= Beginning of Section =

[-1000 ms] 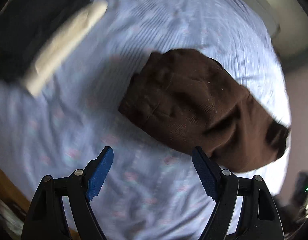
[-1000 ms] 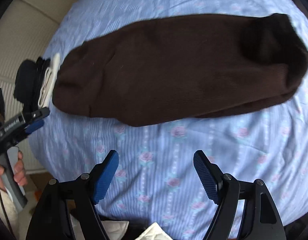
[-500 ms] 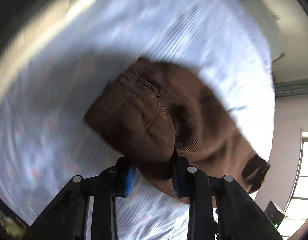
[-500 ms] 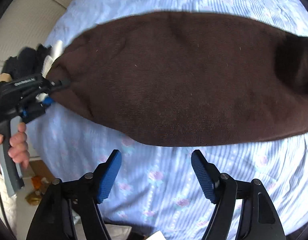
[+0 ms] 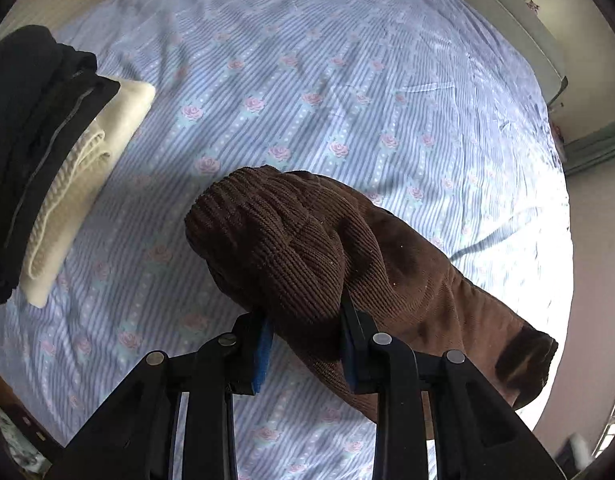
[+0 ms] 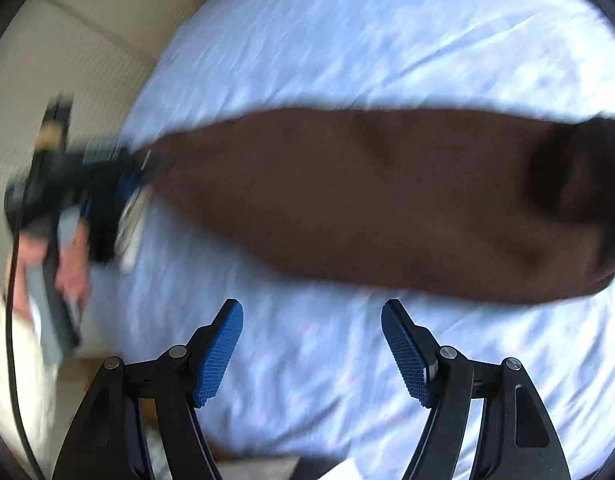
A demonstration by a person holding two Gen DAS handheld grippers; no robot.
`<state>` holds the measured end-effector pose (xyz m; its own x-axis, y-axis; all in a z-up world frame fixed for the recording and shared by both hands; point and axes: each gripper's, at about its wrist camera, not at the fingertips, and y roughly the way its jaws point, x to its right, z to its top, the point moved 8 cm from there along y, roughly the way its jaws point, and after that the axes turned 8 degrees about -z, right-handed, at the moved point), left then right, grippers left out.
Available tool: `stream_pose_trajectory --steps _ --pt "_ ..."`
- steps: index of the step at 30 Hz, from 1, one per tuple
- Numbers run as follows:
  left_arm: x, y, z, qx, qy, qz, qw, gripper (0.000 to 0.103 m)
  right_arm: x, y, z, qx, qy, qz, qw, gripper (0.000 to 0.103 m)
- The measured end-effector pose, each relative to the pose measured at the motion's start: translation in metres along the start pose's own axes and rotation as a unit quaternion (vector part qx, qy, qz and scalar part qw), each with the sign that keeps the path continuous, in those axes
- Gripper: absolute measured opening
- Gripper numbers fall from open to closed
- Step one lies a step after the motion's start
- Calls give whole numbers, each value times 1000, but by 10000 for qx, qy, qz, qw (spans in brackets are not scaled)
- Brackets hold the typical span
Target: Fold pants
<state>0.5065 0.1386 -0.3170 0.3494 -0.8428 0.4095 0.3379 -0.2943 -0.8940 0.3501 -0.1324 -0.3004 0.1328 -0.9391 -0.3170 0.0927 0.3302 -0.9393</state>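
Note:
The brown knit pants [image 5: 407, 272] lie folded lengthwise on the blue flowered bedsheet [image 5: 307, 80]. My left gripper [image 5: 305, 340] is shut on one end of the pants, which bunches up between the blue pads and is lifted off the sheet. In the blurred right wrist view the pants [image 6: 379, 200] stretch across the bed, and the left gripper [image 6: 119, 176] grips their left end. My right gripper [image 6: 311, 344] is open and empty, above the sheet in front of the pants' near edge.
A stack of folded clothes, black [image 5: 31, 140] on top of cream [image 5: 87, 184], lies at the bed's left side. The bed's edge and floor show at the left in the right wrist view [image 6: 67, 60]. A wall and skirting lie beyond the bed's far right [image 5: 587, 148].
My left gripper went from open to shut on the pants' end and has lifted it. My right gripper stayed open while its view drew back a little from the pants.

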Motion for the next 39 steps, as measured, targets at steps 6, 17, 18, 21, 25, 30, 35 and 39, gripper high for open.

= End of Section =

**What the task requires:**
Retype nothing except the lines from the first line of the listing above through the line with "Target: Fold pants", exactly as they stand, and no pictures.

**Answer section:**
[-1000 ms] 
[-1000 ms] 
[-500 ms] 
[-500 ms] 
[+0 ms] 
[+0 ms] 
A demonstration by a person holding two Gen DAS handheld grippers; no robot.
`<state>` holds the measured end-effector pose (xyz m; its own x-axis, y-axis; all in a z-up world frame fixed for the recording and shared by both hands; point and axes: each gripper's, at about its wrist camera, not at the fingertips, and y roughly the way its jaws point, x to its right, z to its top, the point moved 8 cm from there along y, roughly the way its jaws point, and after that the axes turned 8 degrees about -z, right-handed, at the moved point), left then right, grippers left out.
Available tool: `stream_pose_trajectory --steps _ --pt "_ ..."`
- steps: index of the step at 30 Hz, from 1, one per tuple
- Numbers run as follows:
  left_arm: x, y, z, qx, qy, qz, qw, gripper (0.000 to 0.103 m)
  right_arm: x, y, z, qx, qy, qz, qw, gripper (0.000 to 0.103 m)
- The measured end-effector pose, each relative to the pose measured at the motion's start: translation in metres along the start pose's own axes and rotation as a unit quaternion (vector part qx, qy, qz and scalar part qw), each with the sign that keeps the path continuous, in those axes
- Gripper: absolute measured opening
- Gripper numbers fall from open to closed
- Step one lies a step after the motion's start
- Calls give whole numbers, each value times 1000, but by 10000 for qx, qy, qz, qw (spans in brackets are not scaled)
- Brackets hold the typical span
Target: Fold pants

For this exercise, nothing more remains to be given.